In our last sprint, as part of Unified VRM, we started using Machine Learning – https://en.wikipedia.org/wiki/Machine_learning – to spot trends in past clients vulnerability data in order to abstract areas of the security program that need improvement in the future.

We selected two machine learning algorithms to express and summarize vulnerabilities areas:

  • “Bag of Words”
  • Recommender

Area of Potential Vulnerability Risk

The “Bag of Words” Machine Learning Algorithms – https://en.wikipedia.org/wiki/Bag-of-words_model – is a simplifying representation used in natural language processing and information retrieval (IR). In this model, a text (such as a sentence or a document) is represented as the bag (multiset) of its words, disregarding grammar and even word order but keeping multiplicity.
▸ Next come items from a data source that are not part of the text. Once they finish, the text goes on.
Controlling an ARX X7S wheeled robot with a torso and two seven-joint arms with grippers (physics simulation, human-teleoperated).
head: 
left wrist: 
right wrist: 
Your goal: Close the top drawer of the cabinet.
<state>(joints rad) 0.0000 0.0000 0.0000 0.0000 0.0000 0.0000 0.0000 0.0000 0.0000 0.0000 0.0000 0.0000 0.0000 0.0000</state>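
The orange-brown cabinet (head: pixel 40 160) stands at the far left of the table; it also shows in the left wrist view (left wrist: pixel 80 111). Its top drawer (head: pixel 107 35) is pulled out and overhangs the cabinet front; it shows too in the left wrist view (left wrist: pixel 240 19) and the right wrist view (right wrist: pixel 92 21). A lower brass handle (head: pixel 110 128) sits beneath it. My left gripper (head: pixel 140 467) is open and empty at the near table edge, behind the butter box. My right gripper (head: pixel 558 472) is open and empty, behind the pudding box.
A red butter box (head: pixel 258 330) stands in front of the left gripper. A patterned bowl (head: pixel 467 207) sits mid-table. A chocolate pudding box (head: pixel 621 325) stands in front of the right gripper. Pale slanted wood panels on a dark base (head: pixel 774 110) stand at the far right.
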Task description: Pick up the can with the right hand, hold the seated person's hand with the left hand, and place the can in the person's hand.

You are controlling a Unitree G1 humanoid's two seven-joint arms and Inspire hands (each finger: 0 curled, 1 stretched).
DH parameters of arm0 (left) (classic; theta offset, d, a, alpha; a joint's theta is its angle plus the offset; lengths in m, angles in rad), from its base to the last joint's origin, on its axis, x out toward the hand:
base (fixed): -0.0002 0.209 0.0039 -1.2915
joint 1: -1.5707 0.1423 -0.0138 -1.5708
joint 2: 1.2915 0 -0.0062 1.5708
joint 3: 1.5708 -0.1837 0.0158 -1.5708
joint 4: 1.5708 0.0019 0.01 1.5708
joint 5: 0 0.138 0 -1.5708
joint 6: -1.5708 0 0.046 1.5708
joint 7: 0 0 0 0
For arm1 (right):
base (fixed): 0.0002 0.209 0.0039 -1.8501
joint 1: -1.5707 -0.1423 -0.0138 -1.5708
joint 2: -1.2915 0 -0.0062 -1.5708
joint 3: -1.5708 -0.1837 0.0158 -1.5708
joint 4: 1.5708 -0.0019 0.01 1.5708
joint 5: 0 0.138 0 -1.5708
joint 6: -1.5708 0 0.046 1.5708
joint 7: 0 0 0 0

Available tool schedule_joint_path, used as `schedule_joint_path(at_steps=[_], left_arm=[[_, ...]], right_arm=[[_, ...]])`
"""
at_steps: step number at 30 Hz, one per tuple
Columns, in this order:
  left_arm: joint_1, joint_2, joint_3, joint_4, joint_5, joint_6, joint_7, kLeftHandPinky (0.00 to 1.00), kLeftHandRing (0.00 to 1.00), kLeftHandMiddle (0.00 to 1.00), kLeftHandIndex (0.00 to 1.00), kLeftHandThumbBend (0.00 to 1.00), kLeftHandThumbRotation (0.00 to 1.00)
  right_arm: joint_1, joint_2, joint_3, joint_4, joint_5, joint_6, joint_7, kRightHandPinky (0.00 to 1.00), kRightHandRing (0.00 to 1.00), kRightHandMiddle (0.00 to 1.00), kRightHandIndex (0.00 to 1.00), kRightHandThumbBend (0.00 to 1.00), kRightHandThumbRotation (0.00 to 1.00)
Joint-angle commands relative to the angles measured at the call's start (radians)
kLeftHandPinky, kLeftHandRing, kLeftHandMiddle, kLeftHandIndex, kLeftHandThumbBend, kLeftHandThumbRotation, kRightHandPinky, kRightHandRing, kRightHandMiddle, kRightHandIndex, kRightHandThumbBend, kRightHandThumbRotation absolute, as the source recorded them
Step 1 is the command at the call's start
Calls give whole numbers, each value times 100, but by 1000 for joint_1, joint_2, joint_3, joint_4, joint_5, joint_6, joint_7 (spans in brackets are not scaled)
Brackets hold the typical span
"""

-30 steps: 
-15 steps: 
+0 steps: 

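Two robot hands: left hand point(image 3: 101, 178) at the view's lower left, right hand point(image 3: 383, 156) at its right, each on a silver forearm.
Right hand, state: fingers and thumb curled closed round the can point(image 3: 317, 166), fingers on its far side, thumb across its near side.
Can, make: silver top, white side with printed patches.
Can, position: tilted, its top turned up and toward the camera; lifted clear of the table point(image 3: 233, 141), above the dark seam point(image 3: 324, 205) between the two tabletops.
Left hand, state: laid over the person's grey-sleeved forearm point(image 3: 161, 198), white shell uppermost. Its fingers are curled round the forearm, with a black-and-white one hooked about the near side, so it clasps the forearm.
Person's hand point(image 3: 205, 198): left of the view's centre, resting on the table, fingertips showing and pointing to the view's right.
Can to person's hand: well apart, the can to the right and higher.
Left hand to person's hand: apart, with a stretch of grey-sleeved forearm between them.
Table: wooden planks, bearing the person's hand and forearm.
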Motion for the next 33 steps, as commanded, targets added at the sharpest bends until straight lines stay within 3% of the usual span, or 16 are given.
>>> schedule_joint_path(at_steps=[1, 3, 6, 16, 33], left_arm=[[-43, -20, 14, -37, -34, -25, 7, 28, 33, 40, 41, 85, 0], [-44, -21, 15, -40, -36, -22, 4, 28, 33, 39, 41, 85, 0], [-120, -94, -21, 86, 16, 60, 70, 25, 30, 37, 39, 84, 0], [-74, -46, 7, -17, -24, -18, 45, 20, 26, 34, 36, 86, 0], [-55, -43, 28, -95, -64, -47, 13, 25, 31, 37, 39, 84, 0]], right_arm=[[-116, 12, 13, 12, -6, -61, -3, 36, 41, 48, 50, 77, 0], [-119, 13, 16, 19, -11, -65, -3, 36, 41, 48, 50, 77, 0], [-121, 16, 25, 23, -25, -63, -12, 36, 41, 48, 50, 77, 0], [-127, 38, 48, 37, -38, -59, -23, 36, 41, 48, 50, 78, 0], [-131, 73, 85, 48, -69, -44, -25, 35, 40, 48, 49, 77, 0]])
The bag-of-words model is commonly used in methods of document classification, where the (frequency of) occurrence of each word is used as a feature for training a classifier.
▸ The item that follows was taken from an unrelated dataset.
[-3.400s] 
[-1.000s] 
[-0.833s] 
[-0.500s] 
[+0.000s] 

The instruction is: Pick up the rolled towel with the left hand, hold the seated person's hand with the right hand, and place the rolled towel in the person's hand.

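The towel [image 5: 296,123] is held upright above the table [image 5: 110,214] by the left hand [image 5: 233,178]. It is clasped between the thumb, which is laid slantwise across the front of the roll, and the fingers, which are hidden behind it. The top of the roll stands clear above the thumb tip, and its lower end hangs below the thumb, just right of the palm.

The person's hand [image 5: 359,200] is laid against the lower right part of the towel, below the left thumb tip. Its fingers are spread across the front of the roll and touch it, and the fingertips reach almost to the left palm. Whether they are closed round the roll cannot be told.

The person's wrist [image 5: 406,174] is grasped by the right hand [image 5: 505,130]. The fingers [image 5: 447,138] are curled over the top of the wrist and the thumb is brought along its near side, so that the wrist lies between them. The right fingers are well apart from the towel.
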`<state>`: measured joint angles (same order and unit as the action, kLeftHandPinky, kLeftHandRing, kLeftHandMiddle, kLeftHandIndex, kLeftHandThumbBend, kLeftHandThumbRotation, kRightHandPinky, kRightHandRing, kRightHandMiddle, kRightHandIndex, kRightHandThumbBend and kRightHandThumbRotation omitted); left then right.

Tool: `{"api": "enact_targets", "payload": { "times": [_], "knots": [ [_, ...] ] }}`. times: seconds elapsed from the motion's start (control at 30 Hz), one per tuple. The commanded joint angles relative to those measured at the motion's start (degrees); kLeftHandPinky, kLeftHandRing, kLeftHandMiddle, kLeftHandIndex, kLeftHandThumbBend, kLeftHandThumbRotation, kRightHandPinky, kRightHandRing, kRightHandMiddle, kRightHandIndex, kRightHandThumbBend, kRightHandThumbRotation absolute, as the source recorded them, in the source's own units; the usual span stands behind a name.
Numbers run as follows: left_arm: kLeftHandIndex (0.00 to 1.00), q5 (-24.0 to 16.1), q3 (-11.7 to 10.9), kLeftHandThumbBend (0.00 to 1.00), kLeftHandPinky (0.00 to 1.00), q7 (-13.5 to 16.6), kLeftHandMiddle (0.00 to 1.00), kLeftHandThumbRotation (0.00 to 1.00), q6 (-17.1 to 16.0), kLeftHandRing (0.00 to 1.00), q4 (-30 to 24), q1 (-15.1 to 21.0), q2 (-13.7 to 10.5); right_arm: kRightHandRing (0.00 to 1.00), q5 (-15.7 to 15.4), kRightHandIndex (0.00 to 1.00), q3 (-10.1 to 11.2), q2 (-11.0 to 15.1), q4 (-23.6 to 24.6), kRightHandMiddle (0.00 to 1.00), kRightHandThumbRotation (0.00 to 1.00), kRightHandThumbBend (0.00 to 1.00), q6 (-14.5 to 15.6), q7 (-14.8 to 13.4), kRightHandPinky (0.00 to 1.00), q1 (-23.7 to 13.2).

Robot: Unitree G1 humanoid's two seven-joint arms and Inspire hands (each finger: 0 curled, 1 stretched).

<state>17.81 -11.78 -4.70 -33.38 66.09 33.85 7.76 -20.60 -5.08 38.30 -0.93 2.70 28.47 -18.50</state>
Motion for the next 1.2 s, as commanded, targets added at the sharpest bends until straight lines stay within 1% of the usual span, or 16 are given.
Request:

In conjunction with a natural language processing, we analyze past vulnerabilities title and description to look for recurring words that are indicative of vulnerability recurrence and area of in exploitability interest. Obviously we remove grammar and recurring English words and keep words that are common in vulnerability descriptive language. Using a “bubble” chart, we represent the most important words with biggest bubbles, thus indicating those areas / keywords are important for understanding the general exposure the specific organization is facing in terms of vulnerabilities areas – most likely by operating system and attack vectors.

recommended areas of security improvements

The other machine learning algorithm we decided to use is the so called “Recommender“. Recommender systems have become extremely common in recent years, and are applied in a variety of applications. The most popular ones are probably movies, music, news, books, research articles, search queries, social tags, and products in general. This algorithm involves selecting a number of attributes that describe or influence the outcome of the phenomenon being studied, in our case vulnerabilities. The “recommender” system would return a number of recommendations based on the selected attributes chosen. In our specific case however returning recommendations based on past vulnerabilities would not make sense because it is known that a vulnerability is a software status. It is either there or not there, it cannot be recommended.
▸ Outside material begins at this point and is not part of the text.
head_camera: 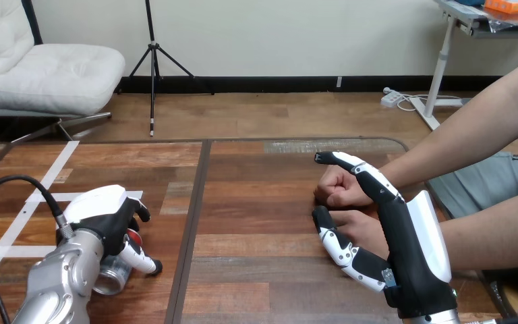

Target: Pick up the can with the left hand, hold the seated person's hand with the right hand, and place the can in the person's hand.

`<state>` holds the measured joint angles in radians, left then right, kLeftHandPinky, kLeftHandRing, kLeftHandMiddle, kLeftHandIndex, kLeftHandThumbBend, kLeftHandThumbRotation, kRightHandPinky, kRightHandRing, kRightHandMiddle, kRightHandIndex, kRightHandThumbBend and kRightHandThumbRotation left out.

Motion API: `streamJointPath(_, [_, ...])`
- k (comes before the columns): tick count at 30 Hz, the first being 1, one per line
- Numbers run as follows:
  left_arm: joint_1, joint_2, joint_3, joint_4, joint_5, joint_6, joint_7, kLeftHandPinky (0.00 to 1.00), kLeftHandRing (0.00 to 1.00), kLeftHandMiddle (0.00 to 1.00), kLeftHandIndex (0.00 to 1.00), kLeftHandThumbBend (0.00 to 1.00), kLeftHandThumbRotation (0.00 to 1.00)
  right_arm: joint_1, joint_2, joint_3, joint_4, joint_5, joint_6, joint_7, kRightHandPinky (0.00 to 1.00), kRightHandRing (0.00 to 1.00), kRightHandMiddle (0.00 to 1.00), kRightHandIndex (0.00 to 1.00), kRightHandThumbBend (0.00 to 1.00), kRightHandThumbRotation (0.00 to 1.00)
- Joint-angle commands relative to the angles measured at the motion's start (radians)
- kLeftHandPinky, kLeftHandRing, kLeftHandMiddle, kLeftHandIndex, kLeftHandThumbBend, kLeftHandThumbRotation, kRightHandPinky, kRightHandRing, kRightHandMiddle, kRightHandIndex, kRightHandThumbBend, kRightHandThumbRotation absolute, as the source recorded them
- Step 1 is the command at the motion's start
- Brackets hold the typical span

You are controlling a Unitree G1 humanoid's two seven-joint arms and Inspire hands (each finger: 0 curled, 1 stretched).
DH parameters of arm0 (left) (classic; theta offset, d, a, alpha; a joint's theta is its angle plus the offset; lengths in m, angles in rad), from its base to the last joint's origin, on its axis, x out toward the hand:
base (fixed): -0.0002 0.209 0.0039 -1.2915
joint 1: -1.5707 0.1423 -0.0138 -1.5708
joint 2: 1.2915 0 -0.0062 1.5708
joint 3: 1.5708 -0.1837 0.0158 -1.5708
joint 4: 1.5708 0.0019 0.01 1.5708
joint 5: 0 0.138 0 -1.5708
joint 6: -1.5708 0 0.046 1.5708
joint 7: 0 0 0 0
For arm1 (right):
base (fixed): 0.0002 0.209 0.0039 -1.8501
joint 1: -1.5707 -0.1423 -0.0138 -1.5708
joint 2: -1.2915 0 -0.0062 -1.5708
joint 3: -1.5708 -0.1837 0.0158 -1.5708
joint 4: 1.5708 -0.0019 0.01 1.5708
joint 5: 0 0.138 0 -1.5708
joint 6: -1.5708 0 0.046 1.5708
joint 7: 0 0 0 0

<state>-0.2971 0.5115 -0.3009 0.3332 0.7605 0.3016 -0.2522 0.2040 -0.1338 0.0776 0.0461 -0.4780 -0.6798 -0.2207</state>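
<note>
Item: silver-and-red metal can (112,275), lying low over the brown wooden desk (256,202), left side. The left hand (108,216) is covering it, fingers seemingly curling round it, so pick-up is looking under way.

The right hand (405,236) is standing open with straight fingers, flanking the person's nearer hand (361,226) and not clasping it.

Outstanding: lifting, holding the hand, handover.

You've got a silver-and-red can (112,275) at 8 o'clock, left hand (104,216) and right hand (408,256) both black with white shells, on a brown wood-plank table (256,202) with white tape stripes (13,233).
</note>
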Motion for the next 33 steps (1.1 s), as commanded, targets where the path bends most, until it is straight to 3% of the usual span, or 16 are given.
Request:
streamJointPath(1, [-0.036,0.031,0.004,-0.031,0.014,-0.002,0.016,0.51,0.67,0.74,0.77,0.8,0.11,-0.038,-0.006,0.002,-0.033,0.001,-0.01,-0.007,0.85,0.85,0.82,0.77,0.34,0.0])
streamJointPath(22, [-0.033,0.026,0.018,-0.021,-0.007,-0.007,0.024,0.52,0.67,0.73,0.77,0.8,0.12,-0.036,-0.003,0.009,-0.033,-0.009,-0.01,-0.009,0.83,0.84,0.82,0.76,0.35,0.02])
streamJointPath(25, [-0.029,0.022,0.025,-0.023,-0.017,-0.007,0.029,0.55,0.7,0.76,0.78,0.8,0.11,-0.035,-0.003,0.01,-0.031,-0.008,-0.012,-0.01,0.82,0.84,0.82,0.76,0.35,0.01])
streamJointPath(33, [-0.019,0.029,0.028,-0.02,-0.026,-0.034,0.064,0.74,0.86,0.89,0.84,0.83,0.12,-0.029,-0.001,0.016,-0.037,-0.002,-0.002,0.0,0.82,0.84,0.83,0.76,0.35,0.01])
In order to overcome this algorithm limitation, we took the recommended vulnerabilities and identified their affected operating system / applications via CPE / CVE correlation and the related attack vector through CWE / CVE correlation. This way we were able to recommend Software Vendors / Applications that might be vulnerable in the future based on past experience as well as Attack Vectors that might be used by a motivated attacker based on past vulnerabilities found in the customers’ systems.

We then represented the riskiest vendors and attack vectors to be encountered in the future through a matrix scattered chart.

These two algorithms are the first two studied and selected. We will continue researching and exploring algorithms to describe the risk statuses of the organizations we serve.